Case Presentation: A 60-year-old man presented with four days of right upper quadrant pain and right flank pain. He had a past medical history that included hypertrophic cardiomyopathy with pacemaker and ICD, hyperlipidemia, atrial flutter, hypertension, prior pulmonary embolism status post IVC filter, and a known renal cyst first identified greater than ten years prior. He had recently returned from a trip to Costa Rica, where he experienced a sudden, severe onset of RUQ abdominal pain with radiation to his right flank. The pain was constant but worse with movement and inspiration and was initially attributed to food poisoning by the patient. He denied any trauma to the region, particularly given that he had chronic difficulty ambulating due to multiple previous femur surgeries; he ambulated with crutches at baseline. He presented to care due to persistent and progressive pain. Vital signs on presentation were BP 131/81, HR 74, Temp 37.1°C, RR16. Physical exam was notable for RUQ tenderness to deep palpation and notable absence of costovertebral angle tenderness or skin discoloration/ecchymosis. Laboratory findings were notable for leukocytosis of 14.4 x1,000/uL and an initial hemoglobin of 10.1 g/dL from baseline of 12 g/dL. CT imaging showed a heterogeneously hyper-dense lesion in the lower pole of the right kidney measuring up to 9.9cm in size with surrounding stranding and fluid in the right perinephric space, likely reflecting the sequelae of a ruptured hemorrhagic renal cyst though solid component could not be excluded. Confirmation with MRI was delayed due to concerns regarding the patient’s pacemaker and retained spinal stimulator leads. He was normotensive and his hemoglobin remained stable through admission, and he was discharged with plans for outpatient MRI and nephrology evaluation.

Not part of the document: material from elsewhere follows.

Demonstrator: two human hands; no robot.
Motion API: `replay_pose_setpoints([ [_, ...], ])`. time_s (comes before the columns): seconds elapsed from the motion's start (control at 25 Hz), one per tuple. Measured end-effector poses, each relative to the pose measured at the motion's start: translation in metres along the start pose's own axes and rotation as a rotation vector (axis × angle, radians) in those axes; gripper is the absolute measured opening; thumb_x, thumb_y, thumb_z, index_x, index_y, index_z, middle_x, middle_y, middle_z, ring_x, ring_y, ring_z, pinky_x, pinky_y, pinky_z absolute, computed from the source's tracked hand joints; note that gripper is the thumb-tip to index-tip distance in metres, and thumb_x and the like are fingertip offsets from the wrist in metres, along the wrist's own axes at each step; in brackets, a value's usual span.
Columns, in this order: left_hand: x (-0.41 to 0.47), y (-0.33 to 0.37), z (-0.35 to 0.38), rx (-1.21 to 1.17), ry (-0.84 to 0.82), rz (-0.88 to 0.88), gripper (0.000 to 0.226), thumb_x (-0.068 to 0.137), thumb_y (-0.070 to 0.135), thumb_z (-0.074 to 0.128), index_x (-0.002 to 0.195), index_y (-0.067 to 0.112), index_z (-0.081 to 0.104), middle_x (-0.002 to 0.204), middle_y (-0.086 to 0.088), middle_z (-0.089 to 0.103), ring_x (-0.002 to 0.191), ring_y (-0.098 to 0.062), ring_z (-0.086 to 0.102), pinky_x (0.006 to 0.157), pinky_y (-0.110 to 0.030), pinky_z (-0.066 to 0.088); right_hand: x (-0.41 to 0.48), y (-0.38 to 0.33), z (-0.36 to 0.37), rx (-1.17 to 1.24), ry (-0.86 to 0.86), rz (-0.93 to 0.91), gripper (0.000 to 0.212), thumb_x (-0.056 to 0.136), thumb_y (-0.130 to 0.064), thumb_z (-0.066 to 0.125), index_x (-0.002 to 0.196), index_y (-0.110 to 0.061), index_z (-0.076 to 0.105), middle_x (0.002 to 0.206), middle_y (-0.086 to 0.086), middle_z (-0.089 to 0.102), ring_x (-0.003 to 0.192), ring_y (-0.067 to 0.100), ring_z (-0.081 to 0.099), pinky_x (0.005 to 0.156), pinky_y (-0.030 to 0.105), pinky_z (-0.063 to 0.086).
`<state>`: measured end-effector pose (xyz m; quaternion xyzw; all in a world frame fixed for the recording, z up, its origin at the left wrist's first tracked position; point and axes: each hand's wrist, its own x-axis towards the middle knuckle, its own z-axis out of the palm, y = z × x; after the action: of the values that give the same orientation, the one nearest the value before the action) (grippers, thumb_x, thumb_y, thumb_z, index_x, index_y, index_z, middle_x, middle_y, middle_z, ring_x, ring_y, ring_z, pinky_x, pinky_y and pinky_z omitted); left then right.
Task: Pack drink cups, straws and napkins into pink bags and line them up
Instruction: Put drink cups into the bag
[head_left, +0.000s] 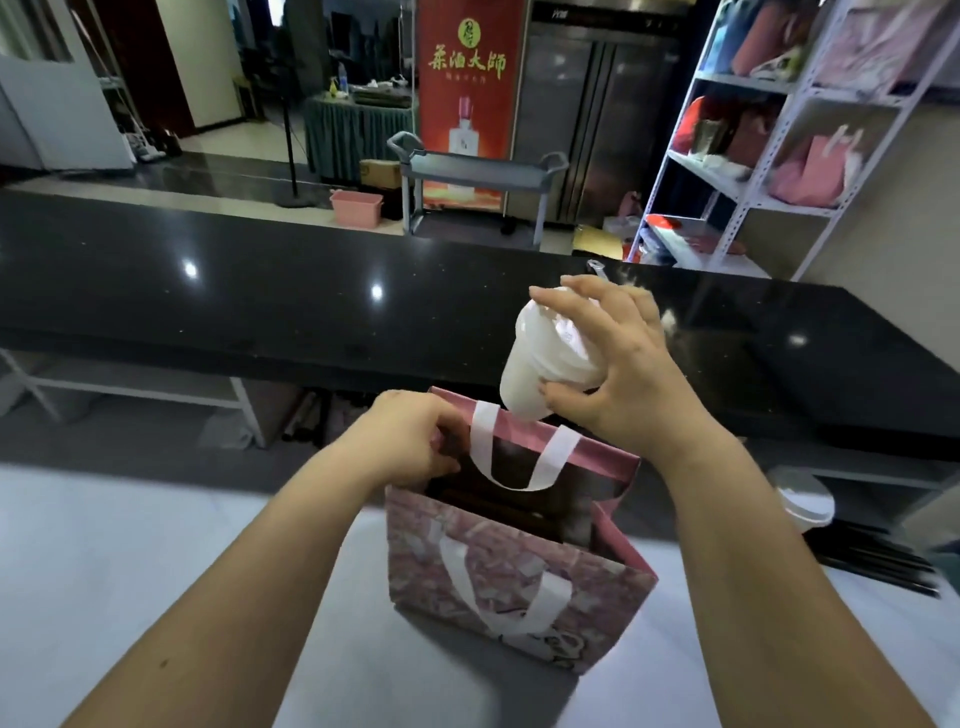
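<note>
One pink bag (511, 566) stood open on the white table (104, 545) before me, and everything else I placed by it. My left hand (410, 436) pinched the bag's far-left rim, pulling the mouth wide. My right hand (618, 364) grasped the white lidded cup (540, 364) around its side, tilted, its base just above the bag's far edge. I judged the cup light but easily crushed and its wall smooth, so a hold high near the lid seemed safest. Right of the bag, another cup (802, 499) and dark straws (878, 561) lay waiting.
</note>
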<state>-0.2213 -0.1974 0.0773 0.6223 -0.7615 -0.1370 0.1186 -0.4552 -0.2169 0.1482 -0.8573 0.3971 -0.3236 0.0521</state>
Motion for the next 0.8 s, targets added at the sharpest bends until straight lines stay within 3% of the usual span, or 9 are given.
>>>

Discussion: Here we present a case of a spontaneous, atraumatic hemorrhagic rupture of a renal cyst, also known as Wunderlich Syndrome. This is a rare clinical syndrome of acute onset of renal hemorrhage into the perirenal, pararenal or subcapsular spaces without history of antecedent trauma. In this case, the patient was aware of a known right renal cyst that was 2cm in size, last imaged 10 years ago, and denied any preceding trauma. In the hospital setting, it is rare to see cases of ruptured hemorrhagic cysts, and even rarer for patients to present with spontaneously ruptured renal cysts. Underlying causes of Wunderlich Syndrome include renal neoplasms, renal vascular aneurysms or AV malformations, renal vein thrombosis, and rarer still, renal infections, cystic disorders, or renal calculi. Management of Wunderlich Syndrome should focus on close evaluation of blood counts and vital signs to monitor for any developing hemorrhagic shock. MRI should be obtained to rule out malignancy as renal neoplasms such as clear cell renal cell carcinomas account for 60-65% of all cases of Wunderlich Syndrome.
Conclusions: In conclusion, it is important for the hospitalist to keep a broad differential during evaluation of patients with sudden-onset flank pain or upper quadrant pain, particularly with a known history of renal cysts. Any spontaneous ruptured hemorrhagic cyst identified on imaging should prompt concern for potential neoplasm of the kidney as they account for the majority of cases of Wunderlich Syndrome. Although Wunderlich Syndrome is rare, it can be life threatening if it progresses to hemorrhagic shock. Patients who meet this diagnosis should be monitored closely through frequent vital sign checks and laboratory monitoring.